Sunday, June 12, 2011

DIRK NOWITZKI SPEAKS ABOUT CONTROVERSIES

MIAMI – Long in beard, short on sleep, this is where the NBA Finals had delivered Dirk Nowitzki(notes): Eve of Game 6, one victory from his first championship, slumped into a chair, all elbows and angles jutting out, and, yes, he’d seen the cough-session video of Dwyane Wade and LeBron James making fun of him.
“I just thought it was a little childish, a little ignorant,” Nowitzki said. “I’ve been in this league for 13 years. I’ve never faked an injury or illness before.”


Nowitzki wasn’t simmering with anger. He sounded more put-off than anything, the dorm monitor who’d woken up to find two frat boys wheeling in a keg at 9 in the morning. Just another annoyance in a job filled with them.

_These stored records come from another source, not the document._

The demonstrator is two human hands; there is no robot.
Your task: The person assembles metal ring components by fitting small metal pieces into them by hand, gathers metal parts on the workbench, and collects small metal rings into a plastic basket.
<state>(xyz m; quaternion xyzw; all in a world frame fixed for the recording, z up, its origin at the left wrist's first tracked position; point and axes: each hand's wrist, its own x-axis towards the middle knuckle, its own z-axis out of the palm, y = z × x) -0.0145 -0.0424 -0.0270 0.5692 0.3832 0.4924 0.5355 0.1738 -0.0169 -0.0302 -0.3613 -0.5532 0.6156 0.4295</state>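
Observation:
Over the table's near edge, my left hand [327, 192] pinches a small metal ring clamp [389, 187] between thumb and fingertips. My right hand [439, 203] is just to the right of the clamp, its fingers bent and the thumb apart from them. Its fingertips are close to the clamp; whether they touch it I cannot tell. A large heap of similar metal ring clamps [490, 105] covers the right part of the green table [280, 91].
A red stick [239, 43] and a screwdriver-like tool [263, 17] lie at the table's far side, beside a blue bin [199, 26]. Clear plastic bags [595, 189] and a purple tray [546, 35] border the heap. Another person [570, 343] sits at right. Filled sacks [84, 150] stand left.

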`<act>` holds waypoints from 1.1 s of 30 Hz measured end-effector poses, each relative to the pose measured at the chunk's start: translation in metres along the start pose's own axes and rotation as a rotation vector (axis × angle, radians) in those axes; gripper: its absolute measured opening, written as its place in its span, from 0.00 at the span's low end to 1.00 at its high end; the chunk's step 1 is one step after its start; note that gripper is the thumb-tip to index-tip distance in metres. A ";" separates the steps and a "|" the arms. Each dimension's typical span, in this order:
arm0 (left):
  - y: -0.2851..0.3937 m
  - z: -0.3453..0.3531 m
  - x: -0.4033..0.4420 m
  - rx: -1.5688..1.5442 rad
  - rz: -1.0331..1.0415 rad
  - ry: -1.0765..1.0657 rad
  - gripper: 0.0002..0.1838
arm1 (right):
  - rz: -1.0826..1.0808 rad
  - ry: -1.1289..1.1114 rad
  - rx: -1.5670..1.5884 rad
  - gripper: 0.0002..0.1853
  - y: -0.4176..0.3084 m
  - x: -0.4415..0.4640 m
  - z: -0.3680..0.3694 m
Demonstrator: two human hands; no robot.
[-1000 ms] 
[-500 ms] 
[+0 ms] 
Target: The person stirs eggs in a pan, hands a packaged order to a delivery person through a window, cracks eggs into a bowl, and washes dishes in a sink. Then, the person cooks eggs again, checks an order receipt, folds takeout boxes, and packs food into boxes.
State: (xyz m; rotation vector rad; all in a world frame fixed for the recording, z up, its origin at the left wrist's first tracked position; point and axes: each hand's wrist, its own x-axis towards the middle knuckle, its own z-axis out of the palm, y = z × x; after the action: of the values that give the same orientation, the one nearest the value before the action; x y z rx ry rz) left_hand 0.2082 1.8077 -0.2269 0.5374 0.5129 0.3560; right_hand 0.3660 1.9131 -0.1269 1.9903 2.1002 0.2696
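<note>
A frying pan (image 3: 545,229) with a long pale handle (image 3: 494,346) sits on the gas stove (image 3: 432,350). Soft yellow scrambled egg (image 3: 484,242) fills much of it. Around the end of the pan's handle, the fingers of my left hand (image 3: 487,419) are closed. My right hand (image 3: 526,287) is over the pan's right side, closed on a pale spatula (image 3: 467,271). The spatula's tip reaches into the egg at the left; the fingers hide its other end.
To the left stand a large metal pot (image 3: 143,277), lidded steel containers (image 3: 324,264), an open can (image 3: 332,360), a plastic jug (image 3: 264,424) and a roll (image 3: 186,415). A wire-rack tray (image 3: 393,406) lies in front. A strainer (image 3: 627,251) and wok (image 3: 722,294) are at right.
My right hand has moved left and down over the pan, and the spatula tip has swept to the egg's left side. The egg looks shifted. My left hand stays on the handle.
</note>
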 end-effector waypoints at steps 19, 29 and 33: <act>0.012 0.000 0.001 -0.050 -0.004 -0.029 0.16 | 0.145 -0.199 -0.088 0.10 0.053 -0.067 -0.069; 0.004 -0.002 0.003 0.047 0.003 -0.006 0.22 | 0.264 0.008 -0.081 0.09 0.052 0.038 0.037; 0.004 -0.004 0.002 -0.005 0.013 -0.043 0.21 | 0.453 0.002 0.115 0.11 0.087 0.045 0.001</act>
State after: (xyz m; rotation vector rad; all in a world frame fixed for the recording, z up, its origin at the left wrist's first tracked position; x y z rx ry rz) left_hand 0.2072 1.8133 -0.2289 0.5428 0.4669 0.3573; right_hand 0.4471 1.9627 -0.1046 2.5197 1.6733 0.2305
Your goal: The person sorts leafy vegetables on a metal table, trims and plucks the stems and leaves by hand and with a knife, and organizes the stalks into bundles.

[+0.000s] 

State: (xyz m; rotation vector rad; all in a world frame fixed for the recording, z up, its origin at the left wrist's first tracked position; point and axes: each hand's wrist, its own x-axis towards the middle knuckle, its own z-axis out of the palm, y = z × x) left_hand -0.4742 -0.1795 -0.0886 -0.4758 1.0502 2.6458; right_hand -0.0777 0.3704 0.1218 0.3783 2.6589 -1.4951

Nowitzki will dismiss this slight just like he’s dismissed all others that came before it. He’s heard far worse in his career, and this is the advantage he carries into Sunday’s Game 6, the same advantage he has carried all series. No one in these Finals has endured more failure to get to this point, no one has weathered as much criticism and no one can match his hunger.
“Now or Never,” James tweeted before Game 5. He meant to inspire himself, but the ultimatum applies better to these Dallas Mavericks than it does James and his Miami Heat. Wade already has one championship. James will have several more years to get his. For Nowitzki, for Jason Kidd(notes), for many of these Mavericks, this could well be their final run at NBA glory.
“We’re one win away from my dream, what I’ve worked on for half my life,” Nowitzki said. “This is really all I’m worried about.”
This, too, is why so many people from every corner of the NBA are pulling for him now. Nowitzki has chased this championship the hard way, staying with the same team for all 13 seasons, suffering through the Finals collapse in ’06 and all those early exits that followed. He hasn’t delivered a title yet, but he’s won a level of respect from many of his rivals. At All-Star Weekend, Nowitzki and Tim Duncan(notes) looked like longtime friends sitting together, two members of the old guard watching the league transition to its next generation.
Nowitzki was representing the Mavericks alone in the All-Star Game, and that, too, was fitting. SinceSteve Nash(notes) left Dallas, Nowitzki hasn’t played next to a true star still in the prime of his career. That didn’t matter, of course. Whenever the Mavericks lost, when they bowed out in the first round against the Golden State Warriors, when they did the same against the New Orleans Hornets and San Antonio Spurs, it was all on him. He was too soft. He couldn’t lead. He couldn’t withstand the pressure of the postseason.
“I got hammered the last 13 years, basically,” Nowitzki said. “So hopefully this year I can make the hammering go away for one year.”
Until recently, James had inspired much of his own criticism through only sheer arrogance. Nowitzki has listened to someone question his manhood nearly every season, including this one. After the Los Angeles Lakers routed the Mavericks in April, Chris Webber said Nowitzki should have been “fined” for not retaliating against the defending champions. Mark Cuban went on radio to blast Webber, and this only added to the perception of Nowitzki as the soft star. If Dirk was really so tough, then why did he need his owner to defend him? Why did he need to be coddled?
The same happened when Wade ripped Nowitzki’s leadership months after the ’06 Finals. Cuban fired back in his blog, and the Mavericks were once again cast as the whiny losers.
Nowitzki is seeking the first championship of his NBA career. "We're one win away from my dream, what I've worked on for half my life," he said.
Cuban has kept his mouth shut through most of these playoffs, and the change has benefited Nowitzki as much as anyone. No longer is his greatness obscured by Cuban’s noise. Those same Lakers that Webber said Nowitzki couldn’t stand tough against? Nowitzki swept them in the second round.
He has continued to show his resilience throughout this postseason, and there’s a lesson for LeBron in that. You weather the failure and criticism and move to the next game, next season, next challenge. You don’t go to Larry King looking for sympathy. You change the narrative yourself. Work harder, play harder. Win.
“I just think sometimes when you don’t win, criticism comes with it,” Nowitzki said. “That’s just a part of the game if you’re the star or the face of the franchise. If you win, it’s great for you, and everybody looks at you. And if you lose, you’re going to get hammered.”
He likely will get hit again if he doesn’t finish these Finals, if he doesn’t deliver his first championship. Won’t it be just one more collapse in a career of collapses? Won’t it forever scar his legacy?
Nowitzki hasn’t spent much time worrying about his place in history. He stopped counting the insults and slights years ago. Wade and James can mock him, tease him, whatever. He’s still chasing his dream, still carrying the same edge he carried into these Finals. Thirteen years is a long time in this league, and Dirk Nowitzki is far more tired of failing than they’ll ever be.